When Chesterton says “The Jewish Problem”, this sounds to modern ears a terrible bigotry. But this is only so because the term is sitting there all alone, completely out of context and without proper definition. We infer a bigoted meaning. As Dale Ahlquist (founder and president of the ACS) points out in one of his several essays, this misunderstanding is “even more complicated now because we have to try to discuss it from the opposite side of the event which is the flashpoint for all discussions of anti-Semitism: the Holocaust.” But what Chesterton meant by “The Jewish Problem” was a very real problem indeed. The Jews (prior to 1948) were a nation without a nation. So much for the problem being the mere existence of those “immoral Jews”, which is apparently what is inferred from Chesterton’s “bigoted” term.

To be more specific, “The Jewish Problem”, as Chesterton meant it, was (to quote Ahlquist again):

The “Wandering Jew” was not merely an image of literature but a fact of history. Their settlement throughout Europe was unsettled. Though they often developed a loyalty to their adopted homeland, it was different from the natural loyalty of a native. Complete assimilation was problematic for one of two reasons: Jews would either have to give up their distinctiveness, which would be unfair to Jews, or the nation assimilating the Jews would have to give up its own distinctiveness, which would be unfair and uncomfortable and probably cause resentment in that country. Chesterton said, “Jews must be free to be Jews.” In order for that to happen, he argued, they must have their own homeland, and Palestine was the logical choice.
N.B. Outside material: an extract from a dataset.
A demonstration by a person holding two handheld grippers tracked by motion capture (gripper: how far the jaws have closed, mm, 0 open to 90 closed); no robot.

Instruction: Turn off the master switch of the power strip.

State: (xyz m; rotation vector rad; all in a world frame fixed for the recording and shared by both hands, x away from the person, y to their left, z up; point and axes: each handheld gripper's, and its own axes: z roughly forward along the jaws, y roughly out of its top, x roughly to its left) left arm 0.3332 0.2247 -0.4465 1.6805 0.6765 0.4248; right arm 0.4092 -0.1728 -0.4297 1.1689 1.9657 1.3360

For Chesterton, a nation was an organic unity, a people who shared the same homeland, the same culture, the same language and literature, the same religion, the same race, the same heritage, and last and least, the same government.

So “The Jewish Problem”, was in fact a real problem, and Chesterton was one of the few who was fearless enough to discuss it with all of his characteristic honesty.